▸ **Instructions to follow**:
Return the data below unchanged. Drop any pictures.

Data segment section start

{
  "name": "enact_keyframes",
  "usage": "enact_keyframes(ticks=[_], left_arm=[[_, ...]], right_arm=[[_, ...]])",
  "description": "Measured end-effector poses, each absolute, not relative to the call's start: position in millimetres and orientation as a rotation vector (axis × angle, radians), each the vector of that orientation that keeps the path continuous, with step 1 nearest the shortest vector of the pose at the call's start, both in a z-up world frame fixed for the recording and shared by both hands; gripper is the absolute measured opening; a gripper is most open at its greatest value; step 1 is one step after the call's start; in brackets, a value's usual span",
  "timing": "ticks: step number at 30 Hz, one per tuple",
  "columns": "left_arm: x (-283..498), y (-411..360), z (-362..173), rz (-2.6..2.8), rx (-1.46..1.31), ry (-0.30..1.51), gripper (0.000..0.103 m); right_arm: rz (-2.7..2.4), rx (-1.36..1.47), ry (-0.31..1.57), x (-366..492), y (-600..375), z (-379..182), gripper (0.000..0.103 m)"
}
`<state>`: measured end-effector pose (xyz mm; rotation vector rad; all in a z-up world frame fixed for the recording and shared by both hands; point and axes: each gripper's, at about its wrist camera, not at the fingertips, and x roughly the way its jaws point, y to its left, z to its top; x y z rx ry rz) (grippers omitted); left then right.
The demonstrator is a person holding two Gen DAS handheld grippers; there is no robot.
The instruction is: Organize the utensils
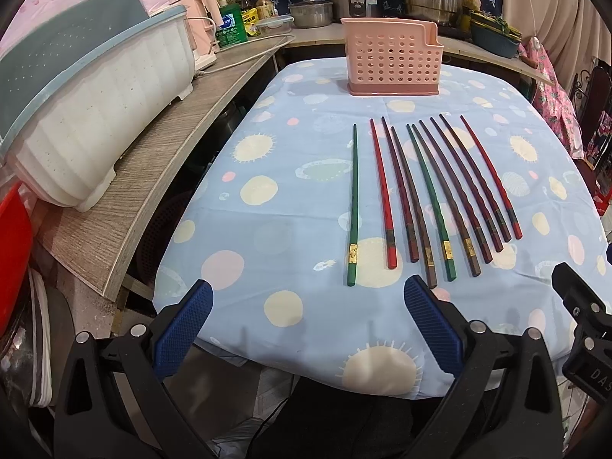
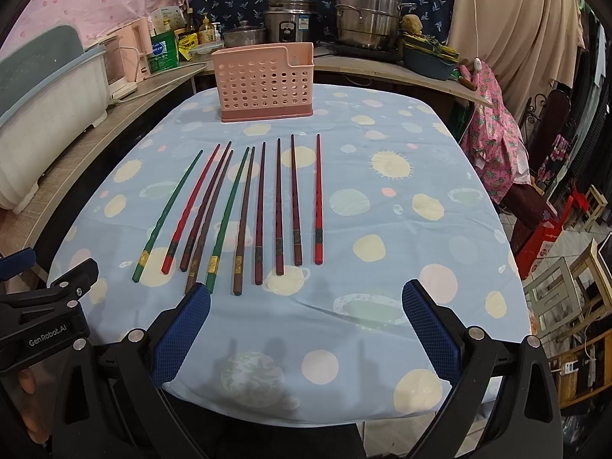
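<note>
**A:** Left wrist view first. Your left gripper is spread wide with nothing between the blue pads, hanging over the near edge of the desk. Ten chopsticks lie in a row on the spotted blue cloth, thick ends toward you. The green one on the far left sits a bit apart from the rest. The pink perforated holder stands upright at the far end, well apart from the chopstick tips. You can also catch the black body of your right gripper poking in at the right edge.

**B:** And the stuff on the side?

**A:** A white dish rack with a blue rim on the wooden shelf to the left, pots and bottles along the back.

**B:** Right wrist view?

**A:** Same deal. Your right gripper is released too, pads wide, holding nothing. The chopsticks fan out ahead and slightly left of it, and the near end of one brown stick runs up against the left pad's tip; can't tell if it touches. The holder is straight back past them. Your left gripper shows at the left edge.
</note>
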<state>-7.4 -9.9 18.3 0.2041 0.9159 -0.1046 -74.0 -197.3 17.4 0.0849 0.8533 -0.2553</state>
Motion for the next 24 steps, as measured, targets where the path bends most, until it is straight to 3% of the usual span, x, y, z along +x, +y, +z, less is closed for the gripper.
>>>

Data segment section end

▸ **Written answer**:
{
  "name": "enact_keyframes",
  "usage": "enact_keyframes(ticks=[_], left_arm=[[_, ...]], right_arm=[[_, ...]])",
  "description": "Measured end-effector poses, each absolute, not relative to the call's start: position in millimetres and orientation as a rotation vector (axis × angle, radians), each the vector of that orientation that keeps the path continuous, with step 1 nearest the shortest vector of the pose at the call's start, both in a z-up world frame fixed for the recording and shared by both hands; gripper is the absolute measured opening; a gripper is most open at its greatest value; step 1 is one step after the call's start; in brackets, a value's usual span",
  "timing": "ticks: step number at 30 Hz, one per tuple",
  "columns": "left_arm: x (-283..498), y (-411..360), z (-362..173), rz (-2.6..2.8), rx (-1.46..1.31), ry (-0.30..1.51), gripper (0.000..0.103 m); right_arm: rz (-2.7..2.4), rx (-1.36..1.47), ry (-0.31..1.57), x (-366..492), y (-600..375), z (-379..182), gripper (0.000..0.103 m)"
}
`<state>`: measured end-effector pose (xyz mm; rotation vector rad; all in a z-up world frame fixed for the recording and shared by both hands; point and axes: each gripper's, at about its wrist camera, not at the fingertips, and x roughly the way its jaws point, y to its left, z to its top; x y z rx ry rz) (grippers omitted); left then right.
The demonstrator is a person holding two Gen DAS handheld grippers; there is no robot.
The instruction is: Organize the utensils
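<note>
**A:** Left wrist view first. Your left gripper is spread wide with nothing between the blue pads, hanging over the near edge of the desk. Ten chopsticks lie in a row on the spotted blue cloth, thick ends toward you. The green one on the far left sits a bit apart from the rest. The pink perforated holder stands upright at the far end, well apart from the chopstick tips. You can also catch the black body of your right gripper poking in at the right edge.

**B:** And the stuff on the side?

**A:** A white dish rack with a blue rim on the wooden shelf to the left, pots and bottles along the back.

**B:** Right wrist view?

**A:** Same deal. Your right gripper is released too, pads wide, holding nothing. The chopsticks fan out ahead and slightly left of it, and the near end of one brown stick runs up against the left pad's tip; can't tell if it touches. The holder is straight back past them. Your left gripper shows at the left edge.
</note>
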<state>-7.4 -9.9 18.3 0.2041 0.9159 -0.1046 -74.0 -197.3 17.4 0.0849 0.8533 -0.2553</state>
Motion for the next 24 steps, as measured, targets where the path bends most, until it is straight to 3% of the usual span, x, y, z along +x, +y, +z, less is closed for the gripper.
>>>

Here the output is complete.